Each line of the records below needs repeating exactly. Skip the pictures.

====== EXERCISE INPUTS ======

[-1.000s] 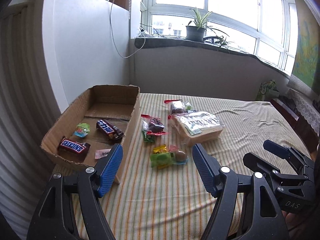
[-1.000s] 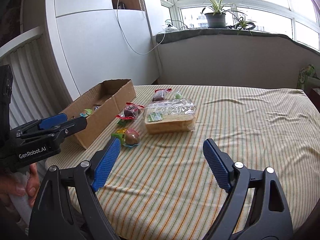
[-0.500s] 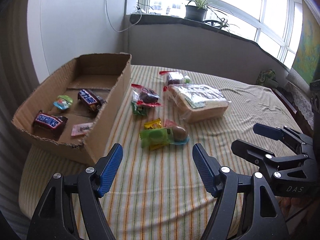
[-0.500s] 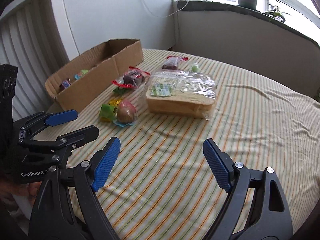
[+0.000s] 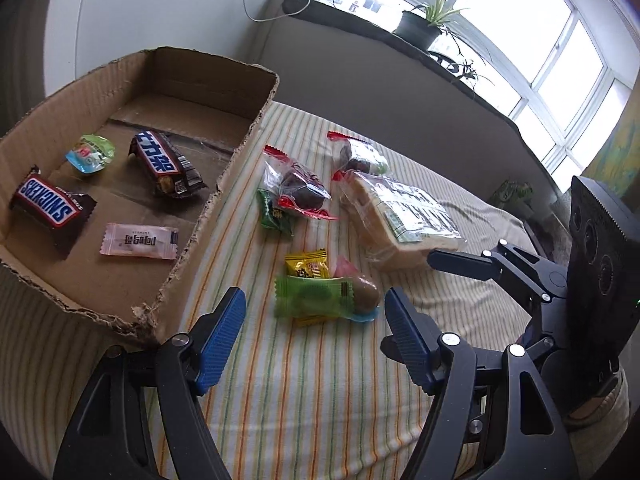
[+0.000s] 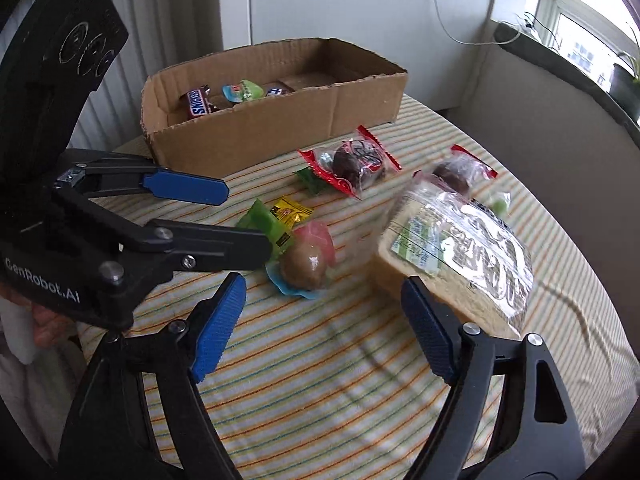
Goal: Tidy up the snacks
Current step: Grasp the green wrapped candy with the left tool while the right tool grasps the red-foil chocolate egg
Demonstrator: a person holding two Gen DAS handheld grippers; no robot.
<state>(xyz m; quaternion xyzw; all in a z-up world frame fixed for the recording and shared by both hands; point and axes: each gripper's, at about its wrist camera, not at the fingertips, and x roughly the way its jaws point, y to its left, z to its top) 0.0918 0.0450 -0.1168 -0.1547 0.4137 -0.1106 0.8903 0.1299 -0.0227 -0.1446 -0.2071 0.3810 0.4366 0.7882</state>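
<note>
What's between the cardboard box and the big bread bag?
In the left wrist view: a red-edged bag of dark sweets and a green packet, on the striped cloth.

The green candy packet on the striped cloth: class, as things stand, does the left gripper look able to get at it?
Probably yes. The left gripper is open, and the green candy packet lies just ahead between its fingers with nothing in between. A yellow candy and a brown sweet touch it, so they may shift.

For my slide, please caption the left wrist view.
Open left tongs approach green candy packet beside cardboard box.
</note>
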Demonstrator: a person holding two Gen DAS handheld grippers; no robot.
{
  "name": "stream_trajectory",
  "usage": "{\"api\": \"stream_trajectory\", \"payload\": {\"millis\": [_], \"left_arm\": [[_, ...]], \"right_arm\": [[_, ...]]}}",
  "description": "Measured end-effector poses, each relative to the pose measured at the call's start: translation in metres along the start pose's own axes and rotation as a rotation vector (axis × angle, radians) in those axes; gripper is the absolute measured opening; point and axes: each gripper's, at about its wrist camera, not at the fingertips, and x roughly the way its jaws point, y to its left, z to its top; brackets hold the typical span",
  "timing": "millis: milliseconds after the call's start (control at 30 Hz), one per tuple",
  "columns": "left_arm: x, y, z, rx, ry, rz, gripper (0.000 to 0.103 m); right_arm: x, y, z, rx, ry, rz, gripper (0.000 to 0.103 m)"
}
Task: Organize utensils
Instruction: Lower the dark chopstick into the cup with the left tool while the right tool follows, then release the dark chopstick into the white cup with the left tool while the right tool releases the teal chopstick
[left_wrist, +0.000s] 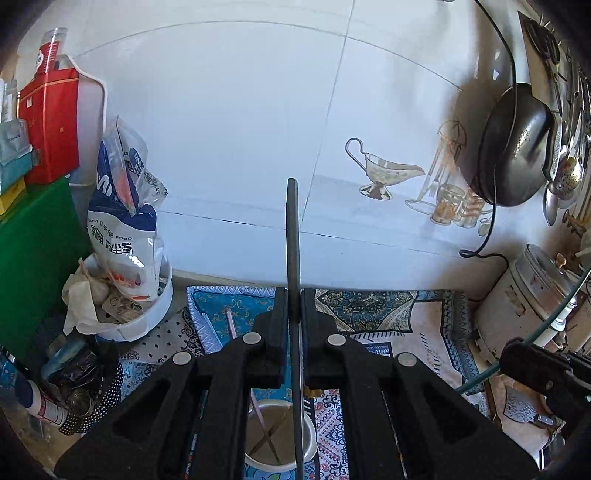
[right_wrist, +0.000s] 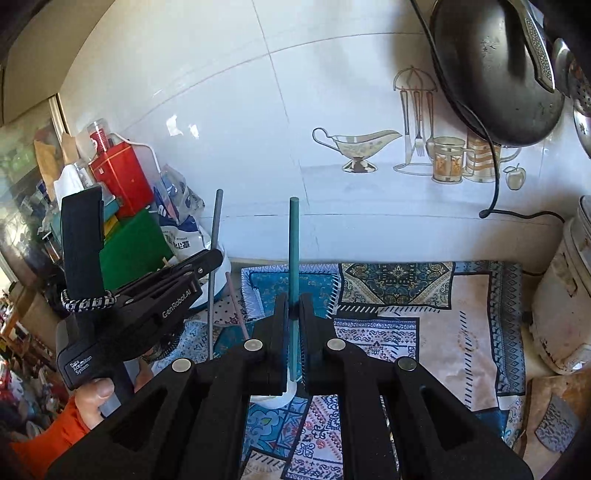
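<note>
My left gripper (left_wrist: 294, 310) is shut on a dark grey chopstick (left_wrist: 293, 236) that stands upright against the white tiled wall. Its lower end hangs over a white cup (left_wrist: 310, 428) on the patterned cloth, with a pink chopstick (left_wrist: 232, 325) and brown sticks leaning in the cup. My right gripper (right_wrist: 293, 306) is shut on a green chopstick (right_wrist: 294, 243), also upright, above the white cup (right_wrist: 284, 397). In the right wrist view the left gripper (right_wrist: 207, 260) is at the left, with the grey chopstick (right_wrist: 216, 236) clamped in it and a hand (right_wrist: 94, 398) on its handle.
A white bowl (left_wrist: 147, 317) with paper and a food-cover bag (left_wrist: 125, 221) sits left, by a green board (left_wrist: 33, 258) and red tin (left_wrist: 51, 125). A black wok (left_wrist: 517, 147) hangs on the right wall above a rice cooker (left_wrist: 524, 306). A patterned cloth (right_wrist: 406, 314) covers the counter.
</note>
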Motion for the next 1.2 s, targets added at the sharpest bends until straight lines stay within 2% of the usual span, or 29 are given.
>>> {"api": "stream_trajectory", "payload": {"millis": [233, 600, 900, 1200], "left_arm": [[0.025, 0.019, 0.000, -0.019, -0.020, 0.014, 0.004], [0.070, 0.039, -0.026, -0.022, -0.001, 0.032, 0.004], [0.075, 0.043, -0.048, -0.003, 0.025, 0.023, 0.004], [0.069, 0.048, -0.068, 0.000, 0.114, -0.003, 0.004]], "right_arm": [[0.026, 0.012, -0.001, 0.001, 0.037, 0.026, 0.005], [0.069, 0.010, -0.018, 0.032, 0.132, 0.034, 0.005], [0.095, 0.010, -0.030, 0.037, 0.210, 0.025, 0.005], [0.108, 0.018, -0.037, -0.001, 0.265, 0.017, 0.007]]}}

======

[WRITTEN ANSWER]:
[-1.000s] 
[-1.000s] 
[-0.500s] 
[-0.500s] 
[+0.000s] 
[+0.000s] 
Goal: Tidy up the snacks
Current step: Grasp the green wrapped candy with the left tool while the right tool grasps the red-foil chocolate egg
Demonstrator: a person holding two Gen DAS handheld grippers; no robot.
<state>(xyz m; quaternion xyzw; all in a z-up world frame fixed for the recording and shared by both hands; point and axes: each gripper's, at about its wrist camera, not at the fingertips, and x roughly the way its jaws point, y to its left, z to its top) 0.0918 0.0450 -0.1168 -0.1547 0.4137 -0.1106 0.8903 0.1299 -0.0227 -0.1446 -0.2071 0.3810 0.4366 0.7882</state>
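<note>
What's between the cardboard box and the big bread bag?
In the left wrist view: a red-edged bag of dark sweets and a green packet, on the striped cloth.

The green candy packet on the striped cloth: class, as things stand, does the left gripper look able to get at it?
Probably yes. The left gripper is open, and the green candy packet lies just ahead between its fingers with nothing in between. A yellow candy and a brown sweet touch it, so they may shift.

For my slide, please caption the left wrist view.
Open left tongs approach green candy packet beside cardboard box.
</note>
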Demonstrator: a person holding two Gen DAS handheld grippers; no robot.
{
  "name": "stream_trajectory",
  "usage": "{\"api\": \"stream_trajectory\", \"payload\": {\"millis\": [_], \"left_arm\": [[_, ...]], \"right_arm\": [[_, ...]]}}",
  "description": "Measured end-effector poses, each relative to the pose measured at the call's start: translation in metres along the start pose's own axes and rotation as a rotation vector (axis × angle, radians) in those axes; gripper is the absolute measured opening; point and axes: each gripper's, at about its wrist camera, not at the fingertips, and x roughly the way its jaws point, y to its left, z to its top; brackets hold the typical span",
  "timing": "millis: milliseconds after the call's start (control at 30 Hz), one per tuple",
  "columns": "left_arm: x, y, z, rx, ry, rz, gripper (0.000 to 0.103 m); right_arm: x, y, z, rx, ry, rz, gripper (0.000 to 0.103 m)"
}
Task: Organize utensils
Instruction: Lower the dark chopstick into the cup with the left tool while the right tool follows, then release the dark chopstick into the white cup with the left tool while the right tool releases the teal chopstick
[left_wrist, +0.000s] 
[right_wrist, +0.000s] 
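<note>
My left gripper (left_wrist: 294, 310) is shut on a dark grey chopstick (left_wrist: 293, 236) that stands upright against the white tiled wall. Its lower end hangs over a white cup (left_wrist: 310, 428) on the patterned cloth, with a pink chopstick (left_wrist: 232, 325) and brown sticks leaning in the cup. My right gripper (right_wrist: 293, 306) is shut on a green chopstick (right_wrist: 294, 243), also upright, above the white cup (right_wrist: 284, 397). In the right wrist view the left gripper (right_wrist: 207, 260) is at the left, with the grey chopstick (right_wrist: 216, 236) clamped in it and a hand (right_wrist: 94, 398) on its handle.
A white bowl (left_wrist: 147, 317) with paper and a food-cover bag (left_wrist: 125, 221) sits left, by a green board (left_wrist: 33, 258) and red tin (left_wrist: 51, 125). A black wok (left_wrist: 517, 147) hangs on the right wall above a rice cooker (left_wrist: 524, 306). A patterned cloth (right_wrist: 406, 314) covers the counter.
</note>
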Motion for the next 1.2 s, targets added at the sharpest bends until straight lines stay within 2% of the usual span, or 29 are given.
>>> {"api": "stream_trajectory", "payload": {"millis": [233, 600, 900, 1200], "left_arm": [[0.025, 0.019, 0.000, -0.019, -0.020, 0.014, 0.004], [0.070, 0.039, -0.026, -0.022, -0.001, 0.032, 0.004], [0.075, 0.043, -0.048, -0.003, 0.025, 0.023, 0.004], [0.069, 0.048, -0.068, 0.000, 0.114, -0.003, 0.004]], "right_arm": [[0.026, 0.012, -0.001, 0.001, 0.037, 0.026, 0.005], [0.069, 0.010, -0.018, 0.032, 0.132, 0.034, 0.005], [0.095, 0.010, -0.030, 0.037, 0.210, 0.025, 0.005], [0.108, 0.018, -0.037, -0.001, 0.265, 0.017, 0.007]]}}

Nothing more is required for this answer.